Split Variables in IBM SPSS Statistical Software

Topics: IBM, Software Words: 362 Pages: 1

The IBM SPSS software provides an option to split a file into groups. The membership of cases in groups is determined by the value of a split variable for that case. It is possible to use virtually any variable as a split variable, but using only a certain type of variable for this purpose makes sense (Warner, 2013).

For the division into groups to be meaningful, it is usually needed that the split variable is a categorical one, and not continuous. Using a continuous variable for dividing files often means that there will be nearly as many subgroups as there are cases, so there is no point in the division. On the other hand, a categorical variable may allow for splitting the file into a manageable number of groups.

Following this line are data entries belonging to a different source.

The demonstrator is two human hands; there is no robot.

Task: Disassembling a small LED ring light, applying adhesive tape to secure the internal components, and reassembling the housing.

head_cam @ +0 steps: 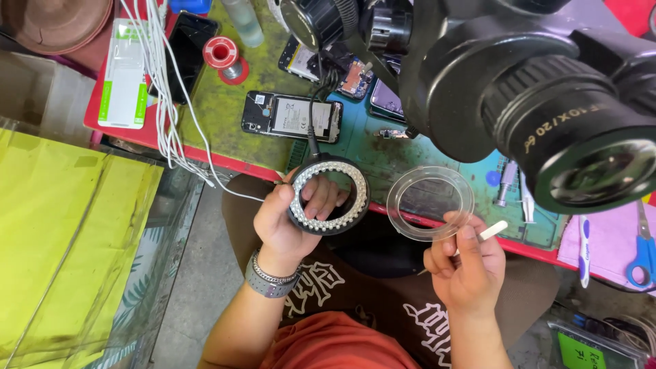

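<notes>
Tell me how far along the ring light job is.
Done: the clear cover ring is off the ring light, leaving its rows of bulbs bare. In hand: the left hand holds the light, while the right hand holds the cover and a thin white stick. Left: cover and light are apart, and the light is off the microscope.

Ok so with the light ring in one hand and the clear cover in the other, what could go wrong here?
1. The clear ring cover is pinched only at its rim by the right hand, which also holds a thin white stick; it could slip and fall to the floor.
2. The cable of the light ring in the left hand runs up by the opened phone; a tug might drag it.
</notes>
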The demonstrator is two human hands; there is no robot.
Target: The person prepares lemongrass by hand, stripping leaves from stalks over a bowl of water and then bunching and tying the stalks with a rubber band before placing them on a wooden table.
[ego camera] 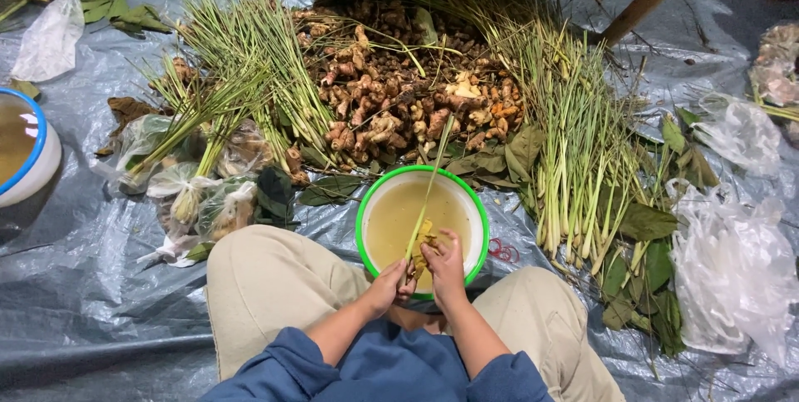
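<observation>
A lemongrass stalk (426, 194) and yellow root pieces (423, 244) are clamped by the left hand (389, 285) and right hand (445, 267) above the green-rimmed bowl (366, 202). Murky water may be spilled onto the tarp (83, 285) if the rim is pushed.

Free room and obstacles. Bare grey tarpaulin (83, 285) lies open at the lower left. Ahead, the green-rimmed basin (369, 194), root pile (399, 102) and lemongrass bundles (574, 152) block passage; plastic bags (732, 269) crowd the right, apparently leaving only narrow gaps.
</observation>
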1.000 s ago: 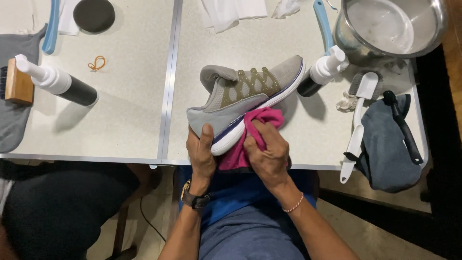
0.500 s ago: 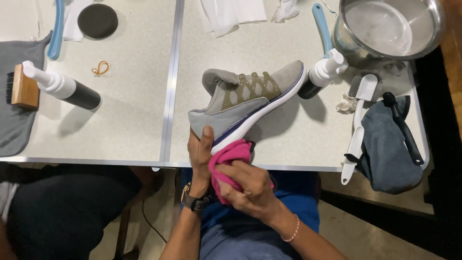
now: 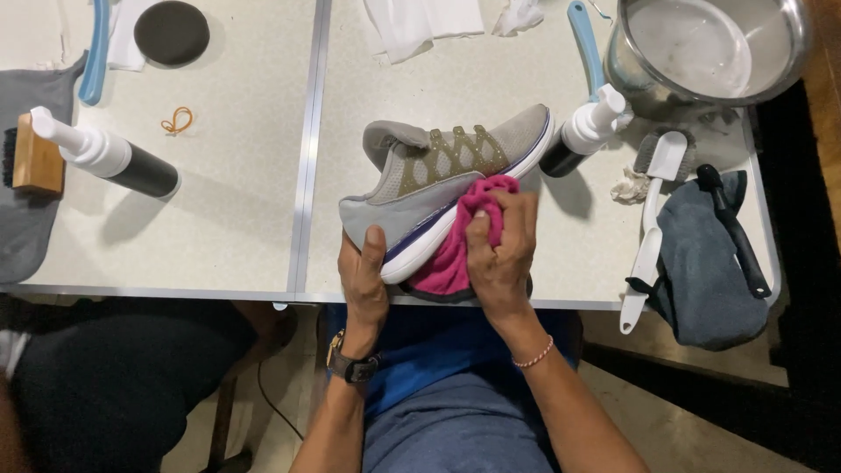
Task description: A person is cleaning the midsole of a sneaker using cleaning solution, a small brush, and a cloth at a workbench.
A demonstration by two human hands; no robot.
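Observation:
A grey sneaker (image 3: 438, 175) with olive lacing and a white sole lies tilted on its side at the near edge of the white table (image 3: 228, 210). My left hand (image 3: 363, 280) grips its heel from below, thumb on the grey upper. My right hand (image 3: 501, 250) is closed on a bunched pink cloth (image 3: 447, 258) and presses it against the sole near the shoe's middle. The cloth hangs down under the shoe toward the table edge.
A foam pump bottle (image 3: 587, 131) stands right of the shoe, another (image 3: 105, 158) lies at left. A steel bowl (image 3: 710, 48), white brush (image 3: 653, 219), grey cloth (image 3: 710, 263) with a black brush (image 3: 731, 228) sit at right. A wooden brush (image 3: 35, 158), rubber band (image 3: 177, 120) at left.
My right hand went down toward the heel with the pink cloth, then came back up along the sole toward the shoe's middle. The left hand keeps its hold on the heel.

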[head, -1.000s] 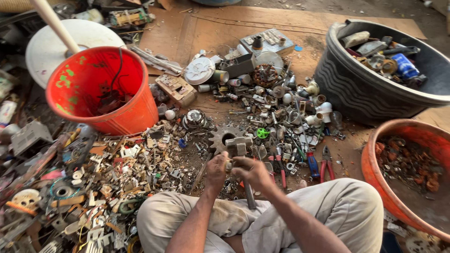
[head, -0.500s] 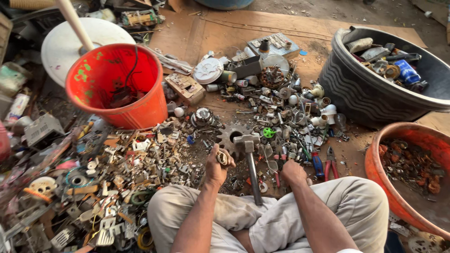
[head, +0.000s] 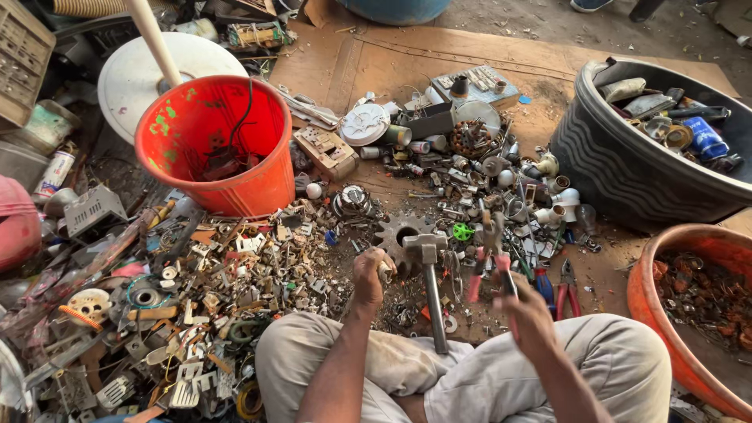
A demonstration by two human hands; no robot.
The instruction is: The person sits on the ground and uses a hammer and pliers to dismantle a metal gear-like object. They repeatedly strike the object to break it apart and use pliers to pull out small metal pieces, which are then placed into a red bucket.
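Item: grey steel hammer [head: 431, 294], head away from me, handle running back toward my knees, lying between my hands. Left hand [head: 370, 274] just beside its head, curled round a small scrap piece. Right hand [head: 523, 309] clasps red-handled pliers [head: 492, 254].

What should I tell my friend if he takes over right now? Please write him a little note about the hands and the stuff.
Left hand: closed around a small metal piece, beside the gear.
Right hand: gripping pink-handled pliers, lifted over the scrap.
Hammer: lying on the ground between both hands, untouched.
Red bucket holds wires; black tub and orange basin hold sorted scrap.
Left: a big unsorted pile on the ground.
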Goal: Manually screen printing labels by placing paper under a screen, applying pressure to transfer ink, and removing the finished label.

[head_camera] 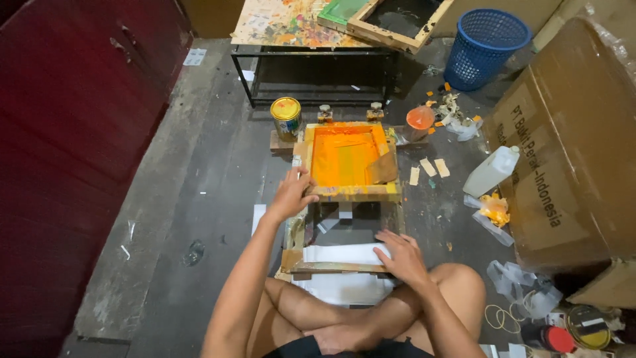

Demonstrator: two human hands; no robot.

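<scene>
A big cardboard box [570, 152] fills the space to the right of the wooden screen-printing frame [349, 162], which stands raised on the dark plank floor [192, 199] with its mesh flooded in orange ink. Behind the frame a paint-splattered table [298, 26] stands on black metal legs, and a blue plastic basket [485, 46] sits beyond the frame's far right corner. A white plastic jug [491, 171] lies between the frame and the box. A stack of white sheets [344, 253] rests on the board just below the frame's lifted near edge. A yellow paint tin [286, 117] stands at the frame's far left corner. The left hand [291, 194] grasps the frame's near left corner, fingers curled over the wood. The right hand [399, 255] lies flat and released on the right end of the white sheets.
</scene>
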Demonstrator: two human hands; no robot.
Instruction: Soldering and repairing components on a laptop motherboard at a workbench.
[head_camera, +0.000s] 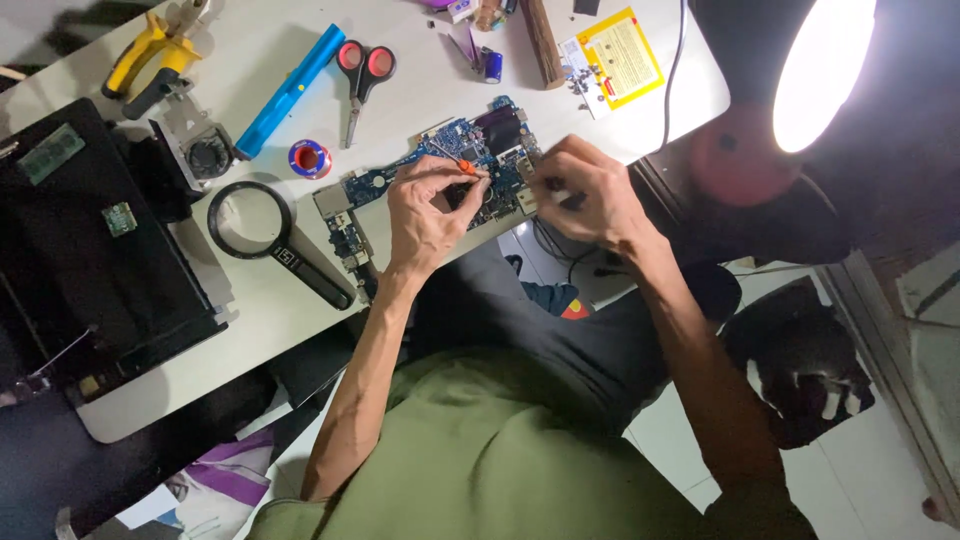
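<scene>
Blue circuit board (440, 170) lies slantwise under both hands; left hand (430, 205) pinches a small orange-handled screwdriver (455, 160), right hand (580, 190) presses fingertips on the board's nearer end.

White table (250, 330) across upper left. Bright lamp (822, 70) glaring upper right. Pale tiled floor (850, 470) below, dark patterned object (810, 370) lying on it.
</scene>
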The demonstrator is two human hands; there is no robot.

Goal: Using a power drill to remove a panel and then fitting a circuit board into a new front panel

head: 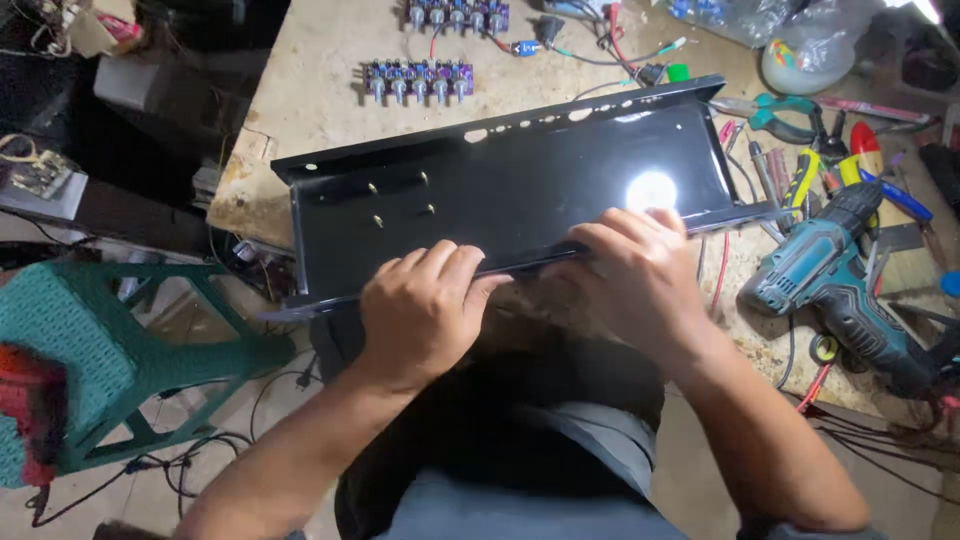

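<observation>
You've got both hands clamped on the near flange of that black sheet-metal chassis (520,190), left hand (420,310) and right hand (635,280) curled tight over the edge, chassis half on the worktop (320,80). Keep it steady and level, I'd say, and mind the cordless drill (835,280) just beside your right hand.

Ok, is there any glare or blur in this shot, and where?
Head view: a round white glare spot sits on the glossy black metal chassis, just above the right hand; the green plastic stool at the left edge is soft and smeared; the left hand and the cordless drill look fairly sharp.
</observation>
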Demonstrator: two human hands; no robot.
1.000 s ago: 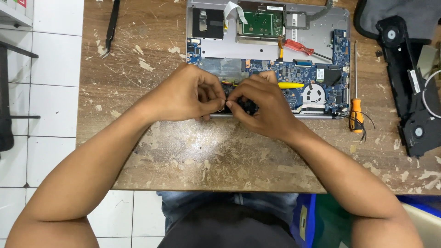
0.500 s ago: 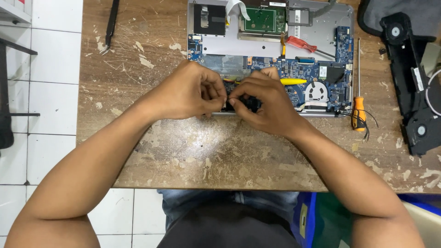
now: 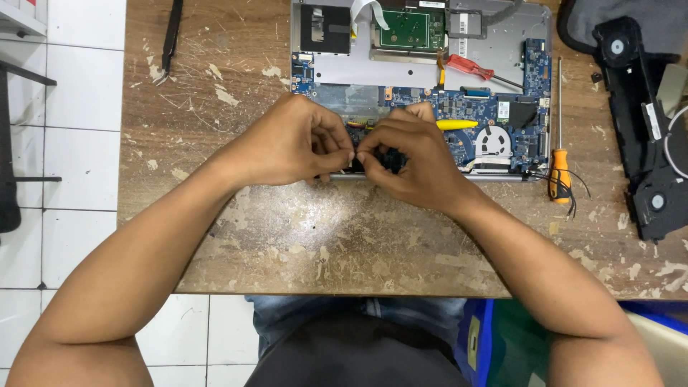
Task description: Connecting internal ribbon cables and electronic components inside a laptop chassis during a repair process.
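Both hands meeting at near edge of opened silver laptop chassis (image 3: 502, 43) on worn wooden bench (image 3: 215, 236). Left hand (image 3: 290, 143) curled, fingertips pinched on small black component (image 3: 356, 163); right hand (image 3: 412, 161) curled likewise, pinching same part from other side. Part sits between fingertips, just above chassis rim, beside blue motherboard (image 3: 502, 115). Equally near both hands. Long axis unclear: mostly hidden by fingers. Orange-handled screwdriver (image 3: 559, 172) lying right, untouched.
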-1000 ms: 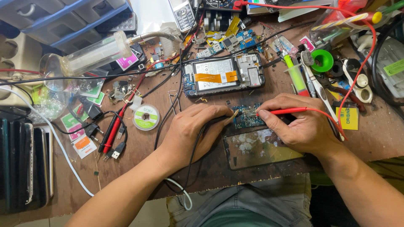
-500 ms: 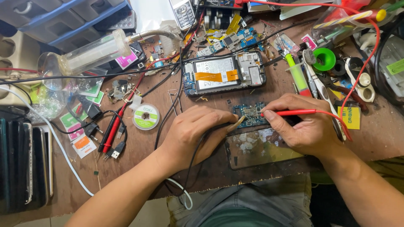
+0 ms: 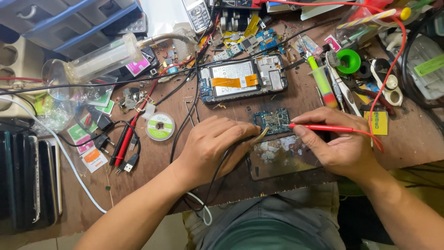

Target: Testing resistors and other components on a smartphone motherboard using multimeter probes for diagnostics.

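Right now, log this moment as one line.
left hand: black probe | right hand: red probe on circuit board | opened phone behind

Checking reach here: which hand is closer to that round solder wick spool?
Left. The left hand lies just right of the solder wick spool; the right hand is far right, beyond the circuit board.

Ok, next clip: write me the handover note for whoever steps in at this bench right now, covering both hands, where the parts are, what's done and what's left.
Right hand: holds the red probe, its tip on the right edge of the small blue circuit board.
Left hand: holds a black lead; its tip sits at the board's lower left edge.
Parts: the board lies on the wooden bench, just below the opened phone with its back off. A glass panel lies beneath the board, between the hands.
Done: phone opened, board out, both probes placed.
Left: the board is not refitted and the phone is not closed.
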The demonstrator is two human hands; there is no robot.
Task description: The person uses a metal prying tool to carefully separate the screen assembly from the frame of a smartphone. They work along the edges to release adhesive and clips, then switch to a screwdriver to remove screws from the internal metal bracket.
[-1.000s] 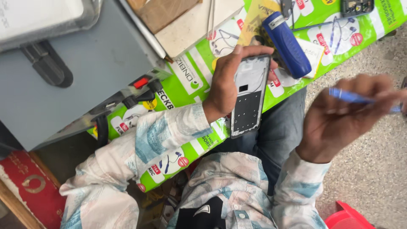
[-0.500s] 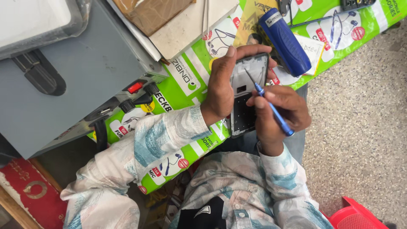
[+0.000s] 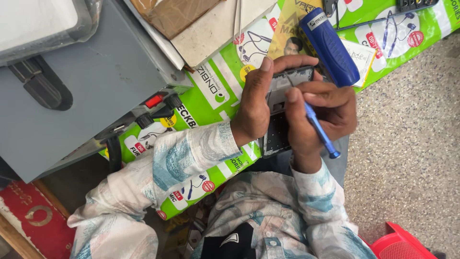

In addition, the split variable needs to divide the file into meaningful subsets for which it makes sense to calculate statistics separately. For example, it makes sense to divide the sample of participants into groups according to their gender or race, or according to their level of income, where the income is measured categorically, for instance, as “low,” “medium,” and “high”; or “below $20,000,” “$20,000-50,000,” and “above 50,000.” Another example: level of education of participants: 1 – high school or lower, 2 – some college, 3 – college degree, 4 – Master’s degree, 5 – Ph.D. or a similar degree.

Using test scores as a split variable usually does not make sense because there would be nearly as many groups as participants; these “groups” would not represent anything apart from those participants who would be their sole members. Similarly, it does not make sense to use ID numbers as split variables, because there would be precisely the same number of groups as the number of participants.

Splitting the sample into groups ought to create some meaningful division, such that calculating statistics for each of these groups and comparing them would provide meaningful results. In addition, the number of groups resulting from the split should be manageable. For example, it is easy to compare 2-3 groups, but comparing 50 different groups would often yield no results that could be understood by humans (Field, 2013).

References

Field, A. (2013). Discovering statistics using IBM SPSS statistics (4th ed.). Thousand Oaks, CA: SAGE Publications.

Warner, R. M. (2013). Applied statistics: From bivariate through multivariate techniques (2nd ed.). Thousand Oaks, CA: SAGE Publications.